Pull out each line of the data that includes the word "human".

START Information

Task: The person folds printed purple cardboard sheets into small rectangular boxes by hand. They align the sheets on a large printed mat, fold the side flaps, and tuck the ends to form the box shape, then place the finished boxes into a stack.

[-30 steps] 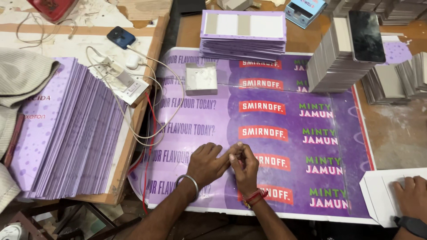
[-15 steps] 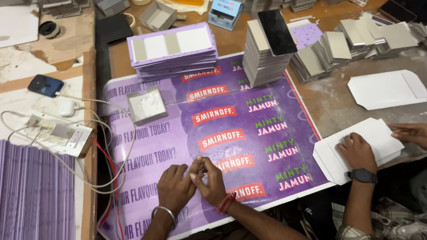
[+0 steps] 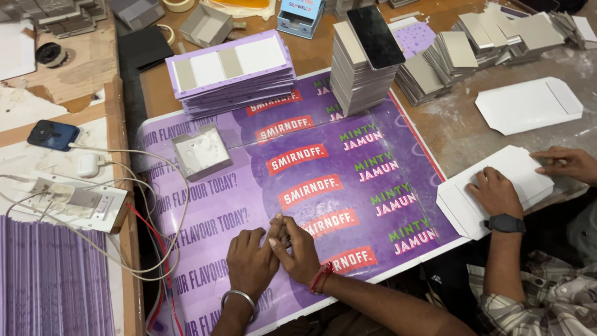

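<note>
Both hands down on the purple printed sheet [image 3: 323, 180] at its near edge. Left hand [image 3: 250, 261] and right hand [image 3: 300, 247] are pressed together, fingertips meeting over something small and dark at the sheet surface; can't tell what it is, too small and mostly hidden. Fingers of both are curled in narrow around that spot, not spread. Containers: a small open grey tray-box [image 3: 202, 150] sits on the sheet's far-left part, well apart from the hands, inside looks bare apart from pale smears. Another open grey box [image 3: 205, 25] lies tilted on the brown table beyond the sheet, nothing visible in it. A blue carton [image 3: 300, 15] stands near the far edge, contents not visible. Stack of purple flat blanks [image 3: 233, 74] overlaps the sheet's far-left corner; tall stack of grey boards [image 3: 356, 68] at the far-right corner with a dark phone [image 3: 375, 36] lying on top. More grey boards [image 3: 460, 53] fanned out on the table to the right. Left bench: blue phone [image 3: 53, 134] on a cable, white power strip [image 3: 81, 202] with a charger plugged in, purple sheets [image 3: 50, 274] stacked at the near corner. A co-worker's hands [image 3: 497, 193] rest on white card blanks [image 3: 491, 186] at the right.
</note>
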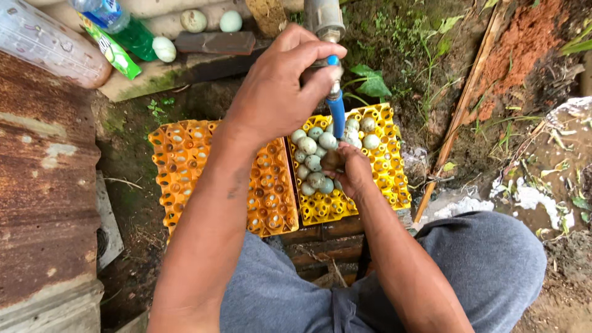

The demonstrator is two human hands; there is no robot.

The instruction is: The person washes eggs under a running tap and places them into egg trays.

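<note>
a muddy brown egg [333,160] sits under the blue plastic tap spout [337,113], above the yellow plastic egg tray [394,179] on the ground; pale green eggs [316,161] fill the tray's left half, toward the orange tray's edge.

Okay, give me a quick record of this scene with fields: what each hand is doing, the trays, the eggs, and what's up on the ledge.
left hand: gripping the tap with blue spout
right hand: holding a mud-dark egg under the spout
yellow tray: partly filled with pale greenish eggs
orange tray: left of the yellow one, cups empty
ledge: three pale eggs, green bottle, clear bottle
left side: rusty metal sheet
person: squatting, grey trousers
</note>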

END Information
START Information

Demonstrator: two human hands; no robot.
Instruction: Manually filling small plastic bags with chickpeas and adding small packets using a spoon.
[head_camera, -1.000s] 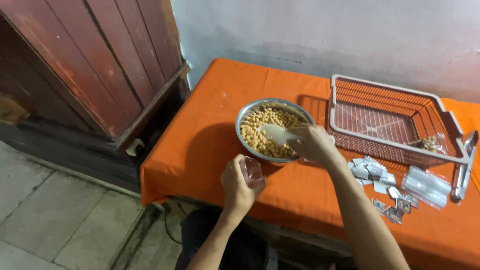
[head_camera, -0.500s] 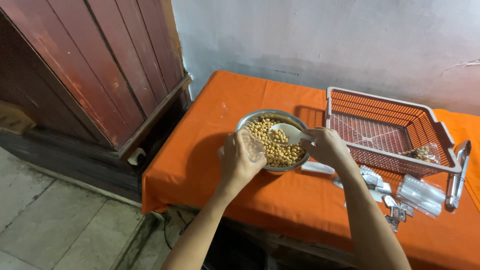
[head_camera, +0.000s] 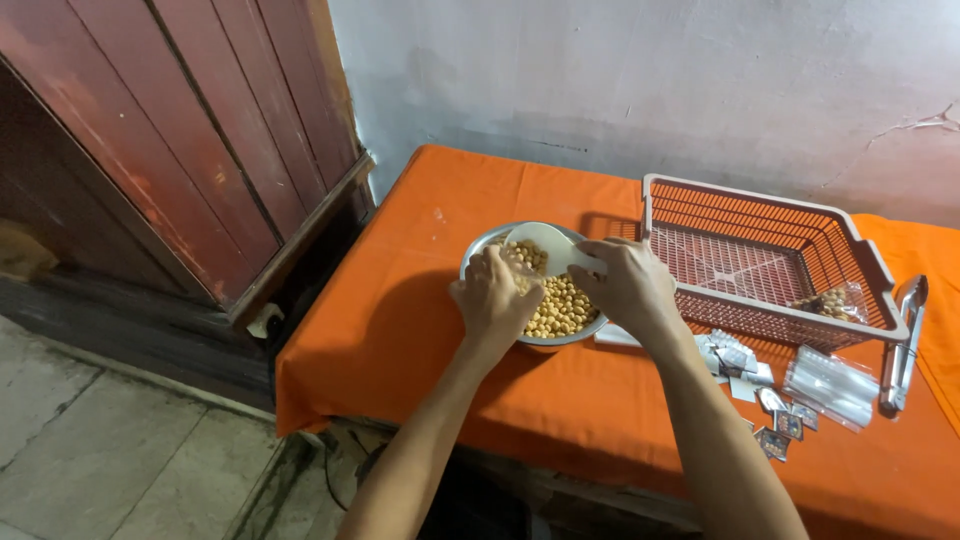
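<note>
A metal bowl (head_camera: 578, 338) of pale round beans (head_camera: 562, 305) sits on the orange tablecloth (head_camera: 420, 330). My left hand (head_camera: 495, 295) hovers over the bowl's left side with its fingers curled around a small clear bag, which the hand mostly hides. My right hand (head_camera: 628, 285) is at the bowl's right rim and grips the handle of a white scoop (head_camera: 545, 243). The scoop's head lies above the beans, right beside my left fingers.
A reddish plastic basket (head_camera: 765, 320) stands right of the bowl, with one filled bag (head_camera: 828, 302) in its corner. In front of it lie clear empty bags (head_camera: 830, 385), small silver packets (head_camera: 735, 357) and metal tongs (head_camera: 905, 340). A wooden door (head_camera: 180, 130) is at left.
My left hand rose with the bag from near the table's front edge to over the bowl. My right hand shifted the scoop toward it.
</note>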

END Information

Solution to this exercise:
The demonstrator is two human hands; there is no robot.
Demonstrator: two human hands; no robot.

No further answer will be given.